Foot care for runners
Give yourself a drinks can massage
- Regularly check your feet for anything - lumps, bumps, blemishes, grazes, cuts - that is not normally present. Treat them early.
- Wash your feet on a daily basis, especially between the toes and ensure you dry you feet thoroughly.
- Alternate shoes on a daily basis - feet sweat naturally every day and this moisture is absorbed within the socks and shoes. As it takes longer than overnight for the shoe to dry out thoroughly, you are effectively putting on a damp pair if you wear the same pair of shoes on consecutive days.
- Wear socks with high cotton content as these reduce sweating and help absorb moisture.
- Clean socks should be worn every day and also after exercise.
- Perform stretching exercises on a regular basis (not just after sport) because good muscle flexibility, particularly of the hamstrings (back of thigh) and the calf muscle groups, is essential for good foot function.
- Use the right shoe for the right activity and surface.
- Ensure your shoes fit properly. It is surprising how many people actually wear shoes that are too short for them. If the shoe is fitted properly you should have approximately the width of your index finger between the end of the longest toe and the end of your shoe.
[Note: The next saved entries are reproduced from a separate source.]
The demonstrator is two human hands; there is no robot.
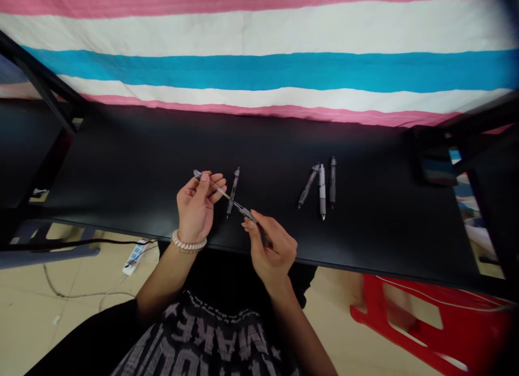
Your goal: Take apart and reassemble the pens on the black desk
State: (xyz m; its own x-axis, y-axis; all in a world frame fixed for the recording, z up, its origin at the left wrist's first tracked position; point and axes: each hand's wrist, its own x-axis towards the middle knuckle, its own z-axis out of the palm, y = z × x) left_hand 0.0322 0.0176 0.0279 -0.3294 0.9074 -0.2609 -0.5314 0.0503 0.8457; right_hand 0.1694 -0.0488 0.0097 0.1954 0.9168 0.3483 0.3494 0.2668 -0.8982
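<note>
Above the near edge of a black table, my left hand (197, 206) pinches the clear upper part of a pen (198, 174) between thumb and fingers. A thin refill (222, 191) runs from it down to the right, into a grey grip section (247, 213). My right hand (272, 246) holds that grip section between thumb and fingertips. Just beyond the refill a dark pen (233, 192) lies on the table. Further right lie a grey clear pen (308, 186), a white pen (322, 191) and a dark pen (333, 181), side by side.
The black table (162, 143) ends at a striped cloth (259, 71) along its far side. A dark box-like object (436, 155) sits at the right end. Black metal posts (46, 92) stand at the left. Below are a red stool (438, 322) and a power strip (134, 256).
</note>
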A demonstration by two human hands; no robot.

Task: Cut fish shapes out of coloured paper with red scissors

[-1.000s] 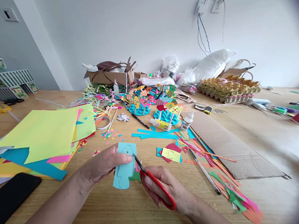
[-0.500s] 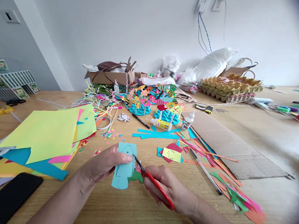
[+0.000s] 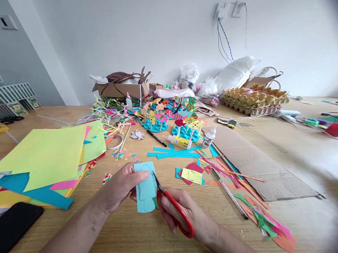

- Once the shoe is laced up, there should be about 1-2 finger widths between the lace holes. You should not be able to pinch any loose material on the upper of the shoe at the widest part of your foot.
- If you are feeling discomfort in your feet and need to ice the area, for example to reduce swelling, you can give the underside of your foot an ice massage by freezing a still can of drink, covering it with a tea-towel, placing it on the floor and rolling your foot over it for 5-10 minutes. To treat other areas of your feet, roll the can over the painful area.
- If you need heat treatment, for example to improve blood supply, an effective heat remedy is to alternate submerging your foot in a bowl of warm water for one minute and cold water for 30 seconds, 4 to 5 times, starting and finishing in the warm water.